Re: Macro-op fusion as an intentional instruction set design choice
Posted: 2021-04-13, 20:48:42
by HubertLamontagne
I imagine that ARM decided on specifically making 4 operand operations into a fusable two-instruction sequence in order to avoid introducing 64bit opcodes in ARM64 when everything else is 32bit only, and to have an escape chute in case nobody used SVE (or if they have so many register file write ports that fusing the instruction doesn't gain anything).
In your case, you're already fully eating the cost of mixing in 64bit opcodes, so I guess that intentionally putting-in macro-op fusion doesn't make any sense, indeed. And it's good to know that the wide variety of input formats isn't a problem.
Re: Macro-op fusion as an intentional instruction set design choice
Posted: 2021-06-24, 16:06:03
by HubertLamontagne
One extra question here... Not to be too inquisitive here, but I was wondering what is your exact motivation for doing LOAD+MATH in a single instruction instead of a LOAD and MATH instruction sequence on Forwardcom. Is it:
- Is the goal to build in-order CPU pipelines like the 1st generation Intel Atom, where MATH operations run 2 cycles delayed in the pipeline, so that it can be part of a LOAD+MATH sequence without having to introduce stalls?
- For out-of-order CPUs, the LOAD+MATH operation has to be split into 2 micro-ops anyways (LOAD, MATH).
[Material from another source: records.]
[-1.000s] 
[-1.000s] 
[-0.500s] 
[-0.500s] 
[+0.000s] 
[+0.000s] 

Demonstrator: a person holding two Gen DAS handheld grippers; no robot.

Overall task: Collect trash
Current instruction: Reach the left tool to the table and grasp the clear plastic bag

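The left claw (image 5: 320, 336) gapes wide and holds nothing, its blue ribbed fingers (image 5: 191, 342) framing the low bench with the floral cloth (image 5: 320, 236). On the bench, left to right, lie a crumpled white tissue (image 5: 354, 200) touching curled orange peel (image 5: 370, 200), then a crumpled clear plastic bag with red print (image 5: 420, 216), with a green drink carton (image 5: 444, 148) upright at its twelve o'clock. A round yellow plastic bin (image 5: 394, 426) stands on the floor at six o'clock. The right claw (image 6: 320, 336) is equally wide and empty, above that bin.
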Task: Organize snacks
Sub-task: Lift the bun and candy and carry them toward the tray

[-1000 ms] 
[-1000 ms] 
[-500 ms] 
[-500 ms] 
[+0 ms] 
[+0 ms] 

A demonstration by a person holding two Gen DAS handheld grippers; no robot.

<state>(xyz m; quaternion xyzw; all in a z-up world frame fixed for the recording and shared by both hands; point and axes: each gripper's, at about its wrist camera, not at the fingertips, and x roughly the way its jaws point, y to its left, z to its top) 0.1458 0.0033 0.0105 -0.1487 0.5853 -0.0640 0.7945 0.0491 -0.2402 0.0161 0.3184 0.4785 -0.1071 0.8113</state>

The one difference with the two instruction sequence, is that the inner value from the load operation never gets exposed to the instruction sequence if it's a single LOAD+MATH instruction. So the renamed virtual register used for the load operation doesn't have to be part of the main register file (it can go to a specialized register file for LOAD results), and the cpu retirement/gradation logic never really has to deal with it, which means that your main register file needs one less write port (afaik, this is what "micro-op fusion" does on Intel CPUs). RISC cpus like ARM64's need to have more write ports on their register file because of this. Is this the main motivation for LOAD+MATH operations on forwardcom?
- Is your goal to have the same number of micro-ops execute in the out-of-order back-end regardless of if it's LOAD+MATH or LOAD then MATH, and you judge that it's easier to build a front-end that decodes fewer more-complex 2 micro-op instructions rather than a front-end that decodes more simpler 1 micro-op instructions?
Re: Macro-op fusion as an intentional instruction set design choice
Posted: 2021-06-25, 5:11:33
by agner
Hubert, my main motivation for making load+alu instructions is to do more work per instruction = higher throughput. The x86 instruction set is quite efficient despite a terribly complicated decode process, exactly because it does more work per instruction. This is also reducing the register load.
Another reason for having load+alu instructions is to make the instruction set orthogonal. The same instruction can have register operands, immediate constant operands, or memory operands. (No more than one memory operand). Most other instruction sets have limitations on constant operands. For example, it is common in x86 and other instruction sets to use a 32-bit address operand to load a 32-bit floating point constant from memory. This is a waste of data cache. ForwardCom lets you use the 32-bit extra space in the instruction for the floating point constant rather than for a memory address where the constant is stored.
It is not necessary to split a load + alu instruction into two micro-ops. AMD has never done this AFAIK, and Intel has gone back to using a single micro-op.
A drawback of the load+alu design is that the pipeline gets longer, which is bad for mispredicted branches. I have an idea of making a superscalar cpu with a short pipeline for instructions without memory operands, and a longer pipeline for instructions with memory operands.